> [Work required] Up to and including the line that holds "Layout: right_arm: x", print the data exactly from its first line; do not print the pictures.

> [Data shown]
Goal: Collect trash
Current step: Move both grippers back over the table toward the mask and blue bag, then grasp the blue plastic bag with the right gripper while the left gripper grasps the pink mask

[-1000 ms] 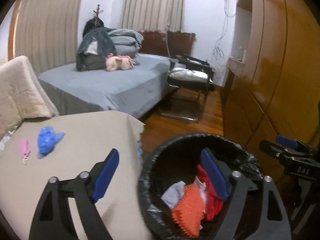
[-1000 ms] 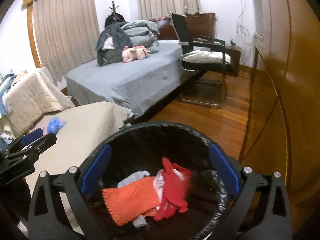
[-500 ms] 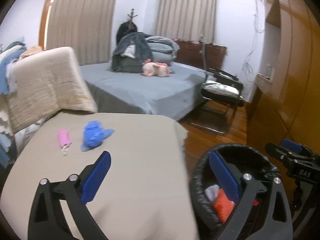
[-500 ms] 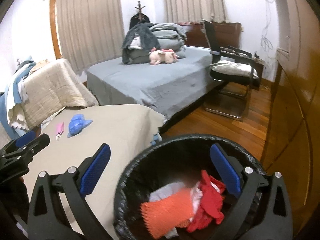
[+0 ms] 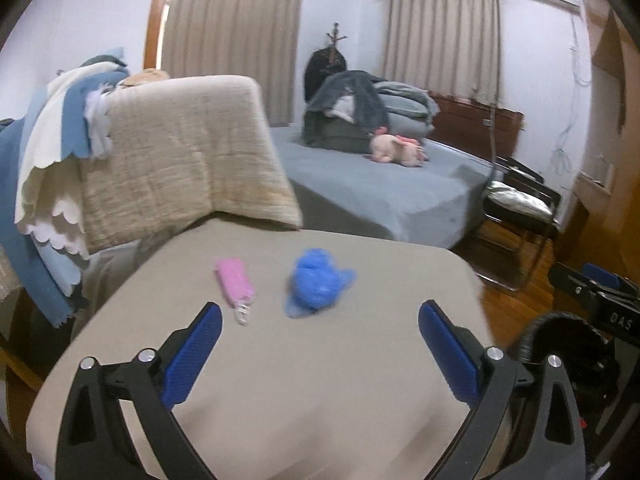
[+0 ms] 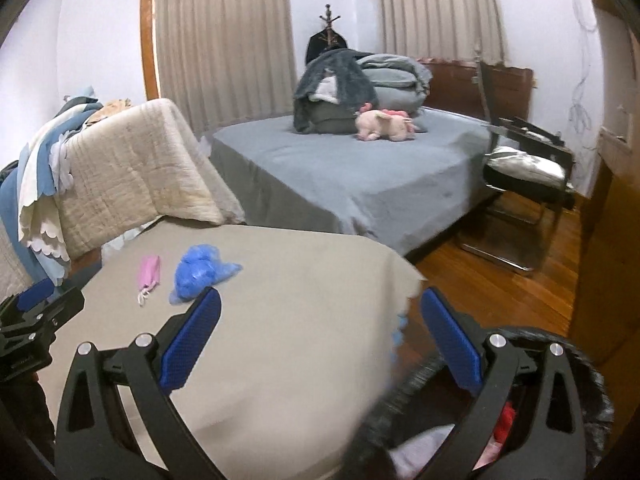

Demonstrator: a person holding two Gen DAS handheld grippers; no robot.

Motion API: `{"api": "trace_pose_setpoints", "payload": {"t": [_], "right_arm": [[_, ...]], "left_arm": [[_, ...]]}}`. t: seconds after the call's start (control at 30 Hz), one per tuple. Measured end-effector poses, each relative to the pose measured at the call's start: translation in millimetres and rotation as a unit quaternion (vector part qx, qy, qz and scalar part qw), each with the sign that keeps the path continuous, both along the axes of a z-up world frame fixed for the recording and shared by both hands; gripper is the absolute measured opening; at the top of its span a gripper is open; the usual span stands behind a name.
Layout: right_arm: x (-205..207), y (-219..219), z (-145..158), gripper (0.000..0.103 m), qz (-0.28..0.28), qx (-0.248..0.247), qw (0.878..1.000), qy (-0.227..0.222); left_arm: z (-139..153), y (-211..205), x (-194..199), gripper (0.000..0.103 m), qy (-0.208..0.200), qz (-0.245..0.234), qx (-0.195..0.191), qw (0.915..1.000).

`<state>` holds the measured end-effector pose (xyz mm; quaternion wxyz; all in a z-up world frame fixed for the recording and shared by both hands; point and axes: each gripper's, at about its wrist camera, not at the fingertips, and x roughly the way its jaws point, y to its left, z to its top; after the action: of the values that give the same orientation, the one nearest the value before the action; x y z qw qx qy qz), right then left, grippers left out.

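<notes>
Left gripper (image 5: 320,344): I see its blue pads spread wide above the beige table cover (image 5: 304,400), nothing between them; its jaws have just been opening.
Right gripper (image 6: 320,340): I see it spread just as wide and empty, one pad over the cover, the other over the bin.
Blue crumpled wad (image 5: 316,284): I find this piece of trash lying on the cover ahead of my left gripper, touching neither pad.
Pink pouch (image 5: 235,286): it lies just beside the wad, on its left, with a small white clip at its near end.
Trash bin (image 6: 560,420): black-lined, it stands at the table's right edge; I make out red and pale scraps inside.
Surroundings: a quilted beige blanket (image 5: 180,160) is draped beyond the table, and a grey bed (image 6: 360,176) carries a pink plush toy (image 6: 384,124).
</notes>
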<state>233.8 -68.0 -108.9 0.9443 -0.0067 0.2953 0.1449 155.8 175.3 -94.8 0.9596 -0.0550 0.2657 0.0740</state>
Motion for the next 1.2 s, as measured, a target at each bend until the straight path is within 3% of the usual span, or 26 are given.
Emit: {"api": "trace_pose_setpoints", "payload": {"t": [0.27,0.53,1.07,1.1,1.13,1.2], "right_arm": [[61,84,-31,0.097,0.033,-0.012,0.999,0.023],[99,150,-70,0.097,0.054,-0.025,0.997,0.055],[133,220,-120,0.097,0.099,-0.069,0.987,0.106],[133,222,-121,0.093,0.103,-0.069,0.986,0.108],[133,222,-123,0.077,0.108,-0.066,0.986,0.111],[136,222,-130,0.063,0.13,-0.056,0.98,0.136]], "left_arm": [[-24,66,39,0.096,0.018,0.025,0.001,0.9995],[-59,124,78,0.096,0.044,0.035,-0.03,0.9979],[-94,166,107,0.095,0.076,0.035,-0.057,0.9949],[-95,166,109,0.095,0.077,0.034,-0.057,0.9949],[-96,166,110,0.095,0.078,0.033,-0.058,0.9948],[-97,167,112,0.095,0.081,0.031,-0.06,0.9944]]}}
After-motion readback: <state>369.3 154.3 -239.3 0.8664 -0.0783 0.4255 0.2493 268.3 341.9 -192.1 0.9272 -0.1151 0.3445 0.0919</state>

> [Result]
Goal: Collect trash
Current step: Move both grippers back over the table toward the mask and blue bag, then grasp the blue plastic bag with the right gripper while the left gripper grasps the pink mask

[-1000 ms] 
[-1000 ms] 
[-500 ms] 
[-500 ms] 
[+0 ms] 
[+0 ms] 

Demonstrator: a person holding two Gen DAS handheld grippers; no robot.

Motion API: `{"api": "trace_pose_setpoints", "payload": {"t": [_], "right_arm": [[_, ...]], "left_arm": [[_, ...]]}}`. t: seconds after the call's start (control at 30 Hz), one per tuple. Measured end-effector poses, each relative to the pose measured at the call's start: translation in millimetres and rotation as a unit quaternion (vector part qx, qy, qz and scalar part qw), each with the sign that keeps the path continuous, both along the axes of a z-up world frame fixed for the recording and shared by both hands; gripper is the absolute measured opening; at the top of its span a gripper is open; the usual span stands behind a name.
Layout: right_arm: x (-205..207), y (-219..219), z (-145..158), gripper (0.000..0.103 m), qz (-0.28..0.28), qx (-0.248..0.247), qw (0.878..1.000), qy (-0.227..0.222); left_arm: z (-139..153), y (-211..205), x (-194..199), gripper (0.000..0.103 m), qy (-0.208..0.200), qz (-0.245..0.234), qx (-0.195..0.191), qw (0.915..1.000).

Nothing more belongs to this answer.